What you are asked to do => All lines from the one containing "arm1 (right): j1" through the end of the material below are to be printed exactly, both ends included, minus pictures.

Data excerpt =>
^^^^^^^^
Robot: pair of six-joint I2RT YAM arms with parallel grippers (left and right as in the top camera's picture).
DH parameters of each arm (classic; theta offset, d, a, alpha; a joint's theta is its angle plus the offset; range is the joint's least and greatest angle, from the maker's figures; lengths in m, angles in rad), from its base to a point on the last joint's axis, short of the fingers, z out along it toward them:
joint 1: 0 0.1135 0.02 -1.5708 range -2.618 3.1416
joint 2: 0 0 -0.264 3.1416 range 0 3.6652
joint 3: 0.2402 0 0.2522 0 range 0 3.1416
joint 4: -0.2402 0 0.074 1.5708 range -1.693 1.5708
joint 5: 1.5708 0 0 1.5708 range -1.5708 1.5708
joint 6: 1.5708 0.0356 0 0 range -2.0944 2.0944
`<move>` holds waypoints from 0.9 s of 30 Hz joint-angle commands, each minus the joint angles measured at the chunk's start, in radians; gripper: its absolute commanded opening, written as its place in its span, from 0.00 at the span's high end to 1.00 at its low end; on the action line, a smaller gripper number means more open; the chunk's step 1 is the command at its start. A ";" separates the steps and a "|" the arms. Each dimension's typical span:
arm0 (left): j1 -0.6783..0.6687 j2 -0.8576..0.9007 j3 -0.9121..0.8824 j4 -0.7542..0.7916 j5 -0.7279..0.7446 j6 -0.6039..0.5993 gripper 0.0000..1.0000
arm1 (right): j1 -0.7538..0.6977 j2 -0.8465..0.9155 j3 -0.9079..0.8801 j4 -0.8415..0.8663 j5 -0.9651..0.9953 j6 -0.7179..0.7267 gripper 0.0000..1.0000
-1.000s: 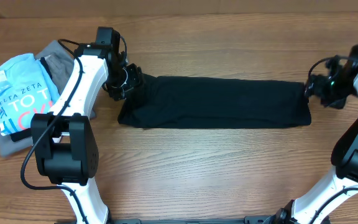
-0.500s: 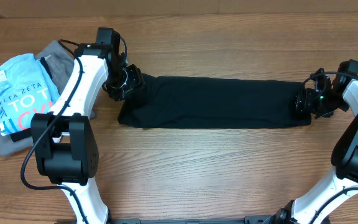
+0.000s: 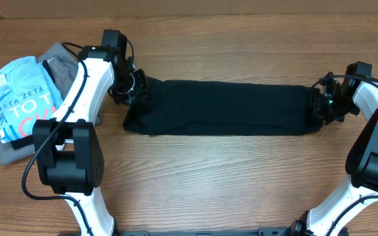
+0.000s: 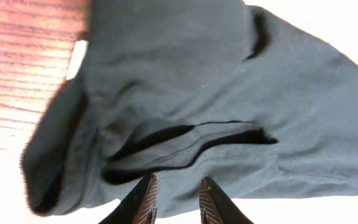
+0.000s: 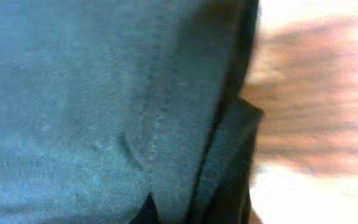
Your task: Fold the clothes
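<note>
Stretching from the near edge, the wooden table [image 3: 228, 177] carries the black T-shirt [image 3: 222, 108], folded into a long band across its middle. The left gripper [image 3: 131, 88] pinches the band's left end, jaws narrowly apart. The right gripper [image 3: 319, 108] is clamped tight on the right end. At far left, a light blue lettered shirt [image 3: 18, 98] lies on a grey garment [image 3: 61, 65], which the left arm [image 3: 87, 72] partly crosses.

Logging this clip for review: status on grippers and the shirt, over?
Right gripper shut on right end of black T-shirt. Left gripper at left end, jaws narrow over fabric, grip unclear. T-shirt lies as long flat strip. Light blue shirt far left, apart.
</note>
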 commanded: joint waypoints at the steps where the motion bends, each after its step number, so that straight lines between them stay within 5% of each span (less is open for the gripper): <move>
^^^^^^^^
Task answer =>
arm1 (right): j1 -0.7538..0.6977 j2 -0.8465..0.9155 j3 -0.9079..0.8801 j4 -0.8415..0.8663 j5 -0.9651..0.9953 j6 -0.7179..0.7267 gripper 0.0000..1.0000
-1.000s: 
-0.500s: 
+0.000s: 
+0.000s: 
+0.000s: 
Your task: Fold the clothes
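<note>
Stretching from the near edge, the wooden table [image 3: 228, 177] carries the black T-shirt [image 3: 222, 108], folded into a long band across its middle. The left gripper [image 3: 131, 88] pinches the band's left end, jaws narrowly apart. The right gripper [image 3: 319, 108] is clamped tight on the right end. At far left, a light blue lettered shirt [image 3: 18, 98] lies on a grey garment [image 3: 61, 65], which the left arm [image 3: 87, 72] partly crosses.

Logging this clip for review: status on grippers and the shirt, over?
Right gripper shut on right end of black T-shirt. Left gripper at left end, jaws narrow over fabric, grip unclear. T-shirt lies as long flat strip. Light blue shirt far left, apart.
</note>
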 commanded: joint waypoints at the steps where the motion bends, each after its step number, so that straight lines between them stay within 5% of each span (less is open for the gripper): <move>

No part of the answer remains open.